Chris: How the fuck are we supposed to get that shit off her chest when she won't stay still?

_All of a sudden, a gunshot is heard. Jill Valentine looks and sees a dart on her neck. Jill then has a huge, goofy smile on her face._

Jill: Jilly sleepy. _(Jill collapses to the floor)._

Chris: JILL! (Chris raises his arms to the sky) NOOOOOOOOOOOOOOOOOOOO!

Josh: Relax man, she's not dead. I shot her with a tranquilizer bullet.

Sheva: Josh! _(Sheva runs to hug Josh): _Oh Josh! You changed your mind! You decided to come back to help us save the world!

Josh: Um, yeah! Oh course! Why else would I come back?

**Flashback**

_Josh is driving in his jeep singing happily to Nigerian music on his CD player._

_Josh (singing completely off key):_

_Oya suddenly step in the club, they are loving me_

_Standing so far, yet they're touching me_

_I can feel their fingers rubbing me_

_She's calling me_

_Late in the night she's fucking me_

_All day long she's stalking me_

_And all these happen suddenly,_

_So suddenly_

_WOOOOOO! I have almost crossed the border! Soon I'll be out of this hellhole and I'll go on vacation and hang out with hot, slutty women in Miami! Wait a minute…OH SHIT! FUCK! I forgot! I loaned Sheva my I-pad and she still has it! I forgot to get it back from her! FUCK!_

_Josh stops the jeep and starts contemplating what to do._

_Josh: Shit, I'm almost out of here! I am so close! But then again, I-pads are super expensive! It took me forever to save up to buy that shit. *sigh* I guess I have to go back and get it. FUCK! FUCK! FUCK! DAMN IT JOSH!_

_Josh starts the jeep and turns back to Kijuju, cussing and being angry the whole journey there._

**End flashback**

Josh: Hehe. Yeah, that's why I came back. To help…yeah.
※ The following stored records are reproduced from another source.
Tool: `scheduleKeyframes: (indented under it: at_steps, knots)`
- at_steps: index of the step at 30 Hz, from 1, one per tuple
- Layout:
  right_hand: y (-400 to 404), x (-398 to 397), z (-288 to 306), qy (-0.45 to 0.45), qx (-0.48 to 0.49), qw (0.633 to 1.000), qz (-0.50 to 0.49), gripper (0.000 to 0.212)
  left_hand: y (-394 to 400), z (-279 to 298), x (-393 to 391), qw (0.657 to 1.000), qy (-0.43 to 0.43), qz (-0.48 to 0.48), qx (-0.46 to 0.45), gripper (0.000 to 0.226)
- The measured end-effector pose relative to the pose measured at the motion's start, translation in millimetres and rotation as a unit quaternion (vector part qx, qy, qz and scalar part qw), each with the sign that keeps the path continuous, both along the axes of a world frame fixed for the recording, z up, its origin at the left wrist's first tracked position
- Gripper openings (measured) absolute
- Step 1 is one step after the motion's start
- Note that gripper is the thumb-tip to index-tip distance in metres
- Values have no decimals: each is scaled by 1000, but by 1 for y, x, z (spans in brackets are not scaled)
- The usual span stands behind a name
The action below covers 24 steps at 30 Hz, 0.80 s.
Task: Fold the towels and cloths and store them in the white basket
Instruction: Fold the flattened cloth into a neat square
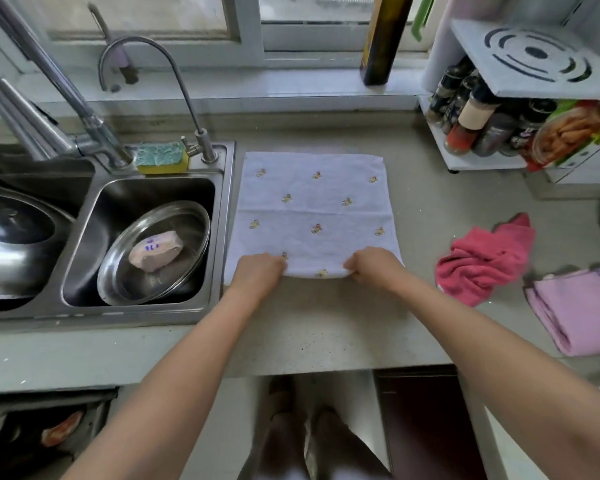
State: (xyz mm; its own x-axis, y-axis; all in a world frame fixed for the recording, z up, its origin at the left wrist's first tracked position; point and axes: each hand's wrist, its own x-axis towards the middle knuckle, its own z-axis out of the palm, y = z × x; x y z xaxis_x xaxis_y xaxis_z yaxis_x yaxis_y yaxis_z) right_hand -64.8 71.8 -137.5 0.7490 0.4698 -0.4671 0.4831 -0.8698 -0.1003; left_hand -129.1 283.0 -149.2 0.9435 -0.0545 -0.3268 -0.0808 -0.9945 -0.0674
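so i had the pale blue towel [314,209] spread flat on the counter [326,334] right beside the sink [227,216], its left edge just about at the sink rim; my left hand [260,271] and right hand [374,266] were both on the near edge, fingers curled round the hem, pinching it a bit in from each corner; the edge between them had already puffed up off the counter a little. it looked thin and floppy, basically weightless, no stiffness at all, so i figured it'd sag in the middle if i grabbed too close together; corners or just inside them seemed the spot to hold, keeping it taut while folding toward the window side. not slippery, nothing to break. the pink cloth [485,263] sat crumpled off to the right, and a lilac towel [575,310] lay just past it at the counter's edge; couldn't see the white basket anywhere.
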Motion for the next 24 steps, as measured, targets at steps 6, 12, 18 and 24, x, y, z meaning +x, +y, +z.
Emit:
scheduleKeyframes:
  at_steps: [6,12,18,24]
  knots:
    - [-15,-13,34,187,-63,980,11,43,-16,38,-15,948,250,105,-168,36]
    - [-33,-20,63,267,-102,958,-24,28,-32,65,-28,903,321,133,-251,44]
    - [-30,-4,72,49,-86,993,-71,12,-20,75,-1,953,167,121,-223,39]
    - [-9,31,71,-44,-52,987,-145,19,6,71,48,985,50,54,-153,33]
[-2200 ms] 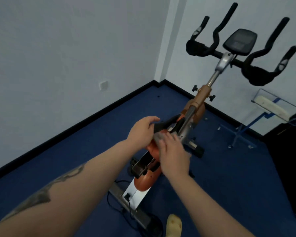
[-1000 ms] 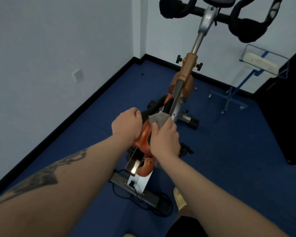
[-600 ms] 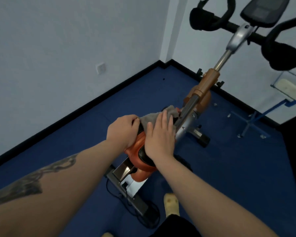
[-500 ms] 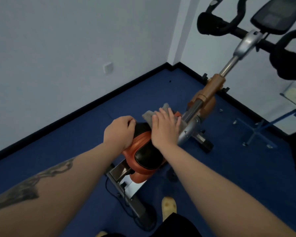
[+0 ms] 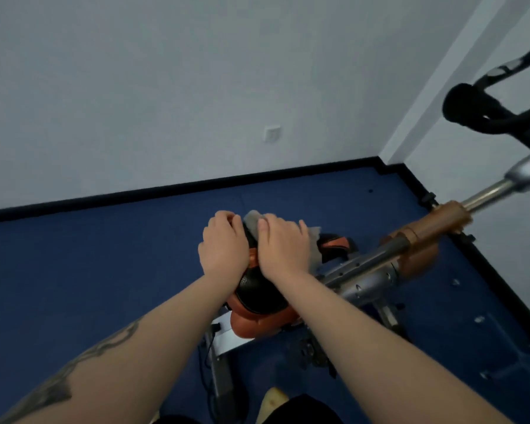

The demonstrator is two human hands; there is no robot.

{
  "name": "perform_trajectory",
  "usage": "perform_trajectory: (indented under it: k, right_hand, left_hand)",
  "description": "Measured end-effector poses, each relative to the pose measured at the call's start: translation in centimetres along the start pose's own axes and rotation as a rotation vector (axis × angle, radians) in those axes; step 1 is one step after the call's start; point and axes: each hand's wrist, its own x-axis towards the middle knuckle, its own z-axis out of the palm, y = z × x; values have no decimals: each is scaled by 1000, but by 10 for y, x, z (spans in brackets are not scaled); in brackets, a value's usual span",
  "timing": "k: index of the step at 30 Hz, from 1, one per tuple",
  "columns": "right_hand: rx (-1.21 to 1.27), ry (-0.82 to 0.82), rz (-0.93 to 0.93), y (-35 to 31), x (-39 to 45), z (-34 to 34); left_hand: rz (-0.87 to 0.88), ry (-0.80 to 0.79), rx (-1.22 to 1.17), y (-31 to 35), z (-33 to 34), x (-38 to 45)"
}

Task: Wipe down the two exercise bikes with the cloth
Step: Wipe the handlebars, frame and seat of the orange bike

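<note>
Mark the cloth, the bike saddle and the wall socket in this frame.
cloth (image 5: 252,221): head view, grey fold showing between the two hands.
bike saddle (image 5: 259,290): head view, black top near its rear.
wall socket (image 5: 272,133): head view, centre of the white plate.
</note>
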Motion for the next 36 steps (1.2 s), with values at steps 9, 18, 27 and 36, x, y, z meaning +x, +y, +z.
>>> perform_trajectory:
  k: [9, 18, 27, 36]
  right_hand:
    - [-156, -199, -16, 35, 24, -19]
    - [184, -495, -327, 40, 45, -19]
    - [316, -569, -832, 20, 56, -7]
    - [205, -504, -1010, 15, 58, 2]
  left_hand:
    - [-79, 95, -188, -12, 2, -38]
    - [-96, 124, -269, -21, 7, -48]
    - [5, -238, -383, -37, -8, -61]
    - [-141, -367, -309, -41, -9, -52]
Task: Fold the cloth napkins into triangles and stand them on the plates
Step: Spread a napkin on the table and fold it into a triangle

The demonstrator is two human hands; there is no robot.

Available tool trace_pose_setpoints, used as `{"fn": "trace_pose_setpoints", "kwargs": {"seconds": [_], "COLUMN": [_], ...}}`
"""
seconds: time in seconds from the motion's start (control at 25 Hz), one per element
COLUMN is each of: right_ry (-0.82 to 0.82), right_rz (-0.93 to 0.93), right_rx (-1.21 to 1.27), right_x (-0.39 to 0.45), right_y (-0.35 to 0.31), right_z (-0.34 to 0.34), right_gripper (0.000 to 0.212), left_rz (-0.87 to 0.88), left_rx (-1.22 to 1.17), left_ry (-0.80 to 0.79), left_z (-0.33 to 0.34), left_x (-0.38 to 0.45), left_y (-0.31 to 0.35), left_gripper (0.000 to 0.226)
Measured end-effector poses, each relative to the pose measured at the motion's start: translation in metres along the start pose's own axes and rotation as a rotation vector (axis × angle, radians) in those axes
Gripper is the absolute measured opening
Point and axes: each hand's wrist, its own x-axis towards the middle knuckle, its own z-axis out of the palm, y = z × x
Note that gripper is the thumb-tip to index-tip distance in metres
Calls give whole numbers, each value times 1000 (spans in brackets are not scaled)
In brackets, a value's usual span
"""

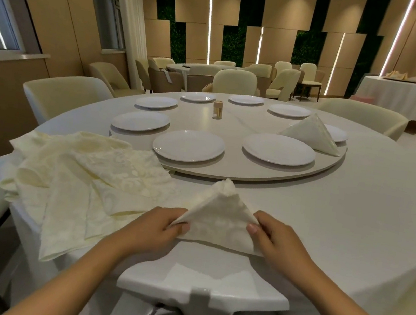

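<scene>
A cream damask napkin (219, 220), folded into a triangle with its peak raised, sits on the white tablecloth (340, 216) near the table's front edge. The left hand (165, 224) pinches its left corner and the right hand (274, 236) its right. Loose patterned napkins (86, 180) lie heaped just left. Beyond, smooth round plates (188, 145) ring the turntable (266, 174); one bears a standing napkin (312, 136).

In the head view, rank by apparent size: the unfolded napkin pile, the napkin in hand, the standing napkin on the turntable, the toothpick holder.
1. Unfolded napkin pile
2. Napkin in hand, held by left hand and right hand
3. Standing napkin, though farther away, so possibly alike
4. Toothpick holder
</scene>
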Motion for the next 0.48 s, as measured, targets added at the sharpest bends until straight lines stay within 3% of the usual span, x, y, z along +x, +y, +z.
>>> {"fn": "trace_pose_setpoints", "kwargs": {"seconds": [0.12, 0.2, 0.32, 0.48], "right_ry": [-89, -219, -335, -314], "right_rz": [12, 21, 163, 331], "right_rx": [55, 279, 643, 552], "right_x": [12, 20, 38, 79], "right_y": [-15, -26, -33, -15], "right_z": [-32, -54, -77, -71], "right_gripper": [32, 39, 48, 36], "left_rz": [0, -67, -152, -380], "left_rx": [-149, -449, -861, -970], "left_ry": [-153, -261, -285, -272], "left_z": [-31, -48, -62, -58], "left_x": [8, 13, 23, 51], "left_y": [26, 40, 54, 44], "left_gripper": [23, 14, 12, 25]}}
Sheva: You're the best Josh.

Josh: Yeah thanks, um, Sheva, can I have my I-pad back? I need it to um, go online to research how to destroy an evil psycho trying to destroy the world. Yeah, that's it.

Sheva: Oh yeah of course! That's a great idea! And wow I am so sorry I totally forgot to give you your I-pad back. Sorry about that. Here you go.

Josh: Thanks

Chris: Guys, how do we get this thing off Jill's chest?

Josh: Don't worry! As well as being a solider, I am also a medic! I'm a professional, I can help out!

Chris: Please hurry Josh, before she wakes up.

Josh kneels down towards Jill, who is lying on Chris' lap. Josh stretches his arms and cracks his neck and muscles.

Josh: Okay now…very carefully now…

Josh rips the jewel off of Jill's chest.

Chris: OH SHIT!

Sheva: JOSH! WHAT THE FUCK!

Josh: Okay it's off her now!

Sheva: Josh, I thought you said you were a professional!

Josh: Yes I am. I got it off her didn't I?

Chris: With no anesthesia? With no medical equipment? No first aid? You just fucking ripped something off someone's flesh?

**Flashback**

_Josh was fighting in a war in an African country with his fellow soldiers. There was lots of shootings, bombs, explosions and chaos. One of Josh's fellow soldiers got shot in the leg._

_Soldier: OH SHIT! I'VE BEEN SHOT! I'VE BEEN SHOT!_

_Josh: Don't worry Thomas! I'll help you! Now just relax._

_Josh gets a pair of scissors and rips out the bullet._

_Solider: AHHHHHHHHHHHHHHHHHHHHHHHH! SHIT! WHAT THE FUCK JOSH?_

_Josh: What? The bullet's out. You cry baby._

_Soldier (Holding his leg still screaming in pain): AHHHHHHHHHHHHHHHH!_

_Josh: You're welcome by the way. Man, some people are so ungrateful._

**End flashback**

Chris: Did you even go to medical school?

Josh: I don't need to go to medical school. I learned biology, chemistry and physics in middle school and high school!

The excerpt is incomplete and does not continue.